Saturday, July 23, 2011

Bel Canto by Anna Patchett

As a music lover, I wish I could sing the praises of Anna Patchett’s Bel Canto. I always look forward to reading books about musicians, especially composers, and usually I am disappointed. Bel Canto was no exception. Anna Pratchett is in good company, however, for I was not convinced by Ian McEwan’s character in Amsterdam, nor Carpentier’s in The Lost Steps, to name but a couple. Being a singer, I thought that Bel Canto’s principal character, Roxane Coss, might be more responsive to a writer’s pen, but she wasn’t.

Music is always a strange, inconstant friend. Though it never revolts, it can often disappoint. Even when programmes and performers seem completely matched, a spark may fail to ignite the whole into complete experience. Bel Canto lacked that spark. Bel Canto’s programme presents much promise.

Roxane Coss is a world renowned singer. She has performed everywhere, sung all the famous roles in the greatest houses and worked under the baton of every maestro. People don’t just admire her: it goes much further than that. Mr Hosokawa, a Japanese corporate bigwig, is one such worshipper.

When, for some reason, he finds himself in an unnamed amalgam of South American countries on his birthday, he is treated to an invitation only recital by said soprano at the house of Ruben Iglesias, Vice-President of the republic, no less. It’s interesting to note that the President himself had been invited, but he never attends any function that clashes with Coronation Street, or its Spanish language equivalent on the tele.

So, while Roxane Coss is waxing lyrical through her arias, the President no doubt is up to his neck in innuendo, melodrama and pouting looks that tell of treachery, infidelity, scorn and envy. Not a bit like opera… just add soap. Back in the Vice-President’s house, an admixture of invitees lap up the Italian in their diverse languages. There are Japanese speakers, Italian, French, Russian and Spanish, amongst others, as well as the occasional sentence in English.

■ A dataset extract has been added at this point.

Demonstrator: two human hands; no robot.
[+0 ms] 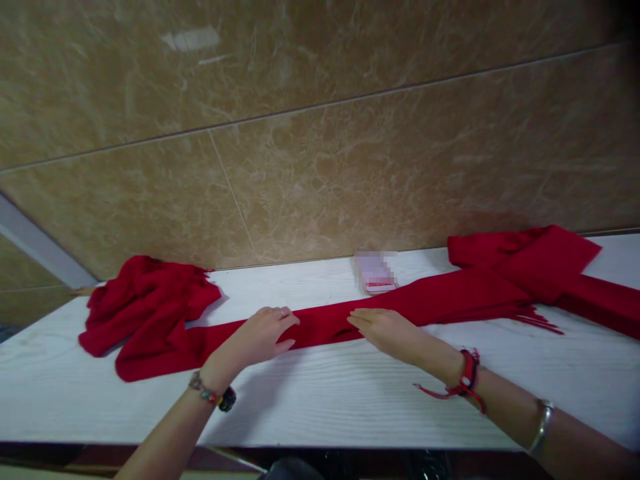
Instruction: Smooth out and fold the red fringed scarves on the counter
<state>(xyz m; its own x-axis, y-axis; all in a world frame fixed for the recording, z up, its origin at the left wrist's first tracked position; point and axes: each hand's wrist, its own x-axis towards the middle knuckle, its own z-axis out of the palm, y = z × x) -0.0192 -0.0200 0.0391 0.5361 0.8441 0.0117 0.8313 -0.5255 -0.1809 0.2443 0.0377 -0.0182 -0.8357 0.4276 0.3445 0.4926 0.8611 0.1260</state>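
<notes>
A long red scarf (320,325) lies as a narrow folded strip along the white table. Its left part runs to a crumpled heap of red cloth (150,300); fringe shows near its right part. My left hand (263,339) rests over the strip, fingers curved and apart, with the thumb near the front edge. To the right, my right hand (384,328) lies palm down on the strip, its fingers stretched out side by side. A small fold shows in the cloth by its fingertips. Neither hand grips the cloth.
More red folded cloth (545,263) crosses the strip at the right and runs out of view. A small pale box-like item (375,270), partly blurred, stands behind the scarf. The white table (350,400) backs onto a brown tiled wall (325,180); its front edge is near me.
</notes>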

A young Japanese interpreter in the employ of Mr Hosokawa, a lad called Gen, has all the gen needed to translate, sometime with a touch of humour. His skills were always going to be needed, but they become essential when the evening is hijacked by a terrorist group seeking hostages and their leverage. It’s not quite, “Take this residence to Cuba”, but it’s well on the way. While Graham Greene in his Honorary Consul used the incompetence of the act as plot device, strangely Ann Patchett never really explores just why it was that her own gang of terrorists missed their own boat by such a long way.

But then these guys – and gals – are not real terrorists, at least not the real terrorists that actually kill people. They are of a more refined type, a kind of semi-professional bunch with military connections as well as pretensions, but not much of an ideology. Early on, the unfortunate Vice-President gets one in the mush and needs sewing up around the face. It’s a pity that wound seemed not to affect his speech.

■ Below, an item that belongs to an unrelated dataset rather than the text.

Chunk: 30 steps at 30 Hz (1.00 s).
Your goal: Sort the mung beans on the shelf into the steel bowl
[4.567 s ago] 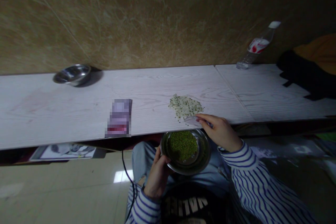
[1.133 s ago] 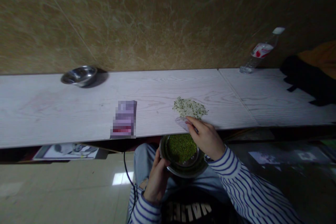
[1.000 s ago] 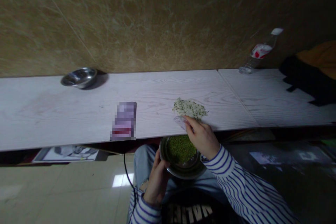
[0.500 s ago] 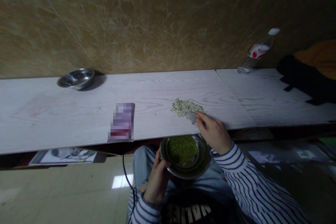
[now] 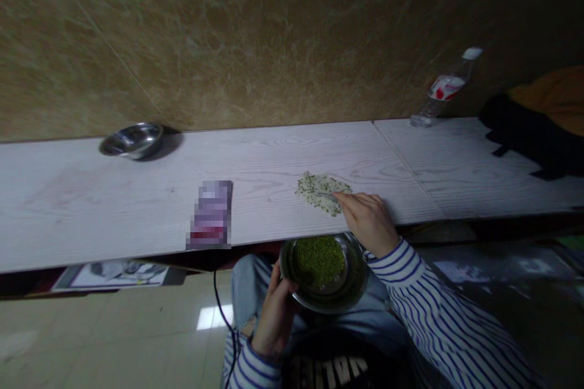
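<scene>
My left hand [image 5: 276, 310] grips the left rim of a steel bowl [image 5: 353, 292], held above my lap just under the table's front edge. Green mung beans [image 5: 319, 260] cover much of its bottom. Over the table, my right hand [image 5: 370, 222] is closed on a small metal spoon [image 5: 325, 196], whose tip reaches into a flat pile of white rice-like grains mixed with green beans [image 5: 314, 185]. My fingers hide the spoon's handle.
A second steel bowl [image 5: 133, 141] tilts near the wall at left. A blurred-out purple rectangle [image 5: 210, 214] lies by the front edge of the white table [image 5: 264, 152]. At right stand a plastic bottle [image 5: 443, 88] and a dark and orange bag [image 5: 538, 121]. A cable [image 5: 223, 313] hangs below.
My right hand has shifted slightly left, and the spoon now shows edge-on, farther into the pile. My left hand and the bowl have hardly moved.
</scene>
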Each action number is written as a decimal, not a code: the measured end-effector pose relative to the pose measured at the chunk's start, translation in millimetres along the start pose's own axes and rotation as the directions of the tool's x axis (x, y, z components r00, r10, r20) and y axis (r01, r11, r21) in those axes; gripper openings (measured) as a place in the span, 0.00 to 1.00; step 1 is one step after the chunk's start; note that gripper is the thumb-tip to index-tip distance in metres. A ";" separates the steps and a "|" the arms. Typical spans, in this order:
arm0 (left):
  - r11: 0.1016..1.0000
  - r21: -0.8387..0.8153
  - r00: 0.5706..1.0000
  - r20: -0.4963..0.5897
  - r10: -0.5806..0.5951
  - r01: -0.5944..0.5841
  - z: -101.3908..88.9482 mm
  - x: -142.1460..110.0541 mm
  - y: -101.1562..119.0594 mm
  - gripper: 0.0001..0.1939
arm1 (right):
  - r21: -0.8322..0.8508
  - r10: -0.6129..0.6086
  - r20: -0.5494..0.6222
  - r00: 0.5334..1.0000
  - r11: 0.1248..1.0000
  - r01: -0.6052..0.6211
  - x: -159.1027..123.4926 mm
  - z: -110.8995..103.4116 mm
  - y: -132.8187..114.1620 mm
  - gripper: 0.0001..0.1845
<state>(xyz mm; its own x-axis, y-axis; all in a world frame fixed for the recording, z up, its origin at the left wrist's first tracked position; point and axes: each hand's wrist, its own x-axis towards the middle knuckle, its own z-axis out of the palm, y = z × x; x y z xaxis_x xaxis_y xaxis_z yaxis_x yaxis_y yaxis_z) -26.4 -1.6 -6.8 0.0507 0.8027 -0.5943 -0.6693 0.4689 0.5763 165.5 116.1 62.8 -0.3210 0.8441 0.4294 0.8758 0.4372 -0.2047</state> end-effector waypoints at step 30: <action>0.999 0.043 0.999 0.039 0.013 -0.014 4.0 -6.8 -3.7 0.30 | 0.236 -0.083 0.033 0.996 0.969 0.073 -45.9 -32.9 14.2 0.12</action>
<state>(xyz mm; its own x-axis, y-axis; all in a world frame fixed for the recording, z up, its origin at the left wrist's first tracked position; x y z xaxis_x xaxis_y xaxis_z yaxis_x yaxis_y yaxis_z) -21.3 -7.3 -2.7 0.0710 0.8223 -0.5646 -0.6371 0.4729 0.6086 204.5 73.4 69.2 -0.4044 0.8147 0.4155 0.7404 0.5584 -0.3743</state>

So here are the elements. A worshipping assemblage of music lovers divided by language but united by their interpreter are held hostage in a prominent residence which becomes besieged. They are held together by the commonality of their plight and the heavenly voice of Roxane Coss, which, luckily for all of them, holds up despite the strain. The relationships between the hostages, their love of music, their situation alongside tensions provided by captors and their pursuers ought to offer a wonderful opportunity for character, plot, relationships and reminiscences to come to the fore.

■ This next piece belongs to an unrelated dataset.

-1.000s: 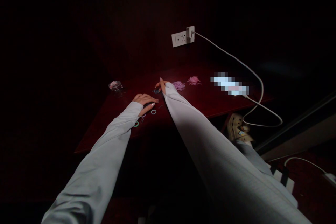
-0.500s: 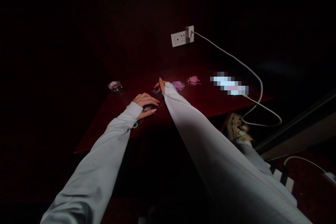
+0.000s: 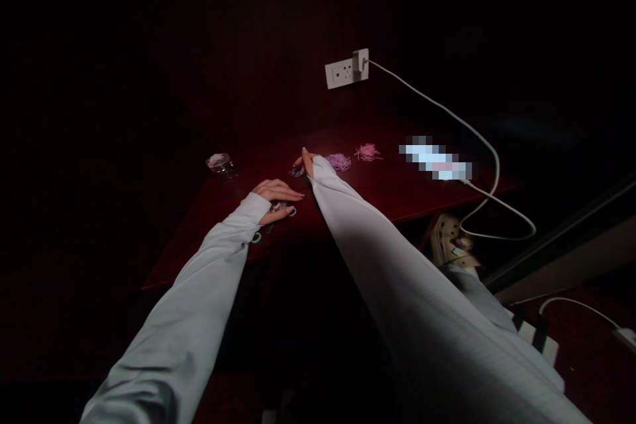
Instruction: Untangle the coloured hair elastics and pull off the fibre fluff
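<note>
My left hand (image 3: 275, 197) lies low over several small coloured elastic bands (image 3: 272, 217) on the dark red table (image 3: 397, 195). Its fingers stretch right and the thumb sits apart below them, close to a pale band (image 3: 291, 212). A green band (image 3: 256, 238) shows beside the left cuff. Further back, my right hand (image 3: 304, 160) reaches to a small bluish heap of bands (image 3: 296, 172). The grey sleeve hides most of that hand, with only a fingertip and the thumb showing.
A purple heap (image 3: 338, 161) and a pink heap (image 3: 368, 152) lie right of my right hand. A small clear jar (image 3: 219, 163) stands at the left. A blurred-out object (image 3: 436, 161) connects by white cable (image 3: 489, 152) to a wall socket (image 3: 346, 69). A shoe (image 3: 450, 238) lies below.
My left hand has slid slightly right over the loose bands and drawn its fingers closer together. The right hand has stayed at the bluish heap.
</note>
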### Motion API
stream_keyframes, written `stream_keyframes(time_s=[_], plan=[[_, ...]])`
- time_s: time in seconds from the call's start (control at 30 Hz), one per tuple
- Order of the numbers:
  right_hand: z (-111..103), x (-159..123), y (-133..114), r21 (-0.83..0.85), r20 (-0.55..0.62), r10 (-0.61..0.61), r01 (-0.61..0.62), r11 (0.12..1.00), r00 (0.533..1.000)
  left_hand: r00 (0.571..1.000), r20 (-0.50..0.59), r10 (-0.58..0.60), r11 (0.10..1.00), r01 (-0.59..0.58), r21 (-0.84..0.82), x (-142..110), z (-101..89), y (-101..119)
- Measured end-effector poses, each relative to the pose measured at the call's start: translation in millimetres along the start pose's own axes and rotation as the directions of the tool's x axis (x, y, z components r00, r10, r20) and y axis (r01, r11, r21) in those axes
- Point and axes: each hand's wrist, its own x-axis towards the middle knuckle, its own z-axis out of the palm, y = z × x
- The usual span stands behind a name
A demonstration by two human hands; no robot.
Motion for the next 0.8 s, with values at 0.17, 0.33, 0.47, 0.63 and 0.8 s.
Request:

Unfortunately, they don’t and frankly, not much else emerges to fill the void. There’s a couple of romances, French lessons in the broom cupboard under the stairs, unlikely endings, even less likely beginnings. There’s a modicum of humour, but neither of the book’s threads, its music and its languages, are developed. It’s worth reading, but, like a concert where the performers didn’t gel, it ultimately disappoints.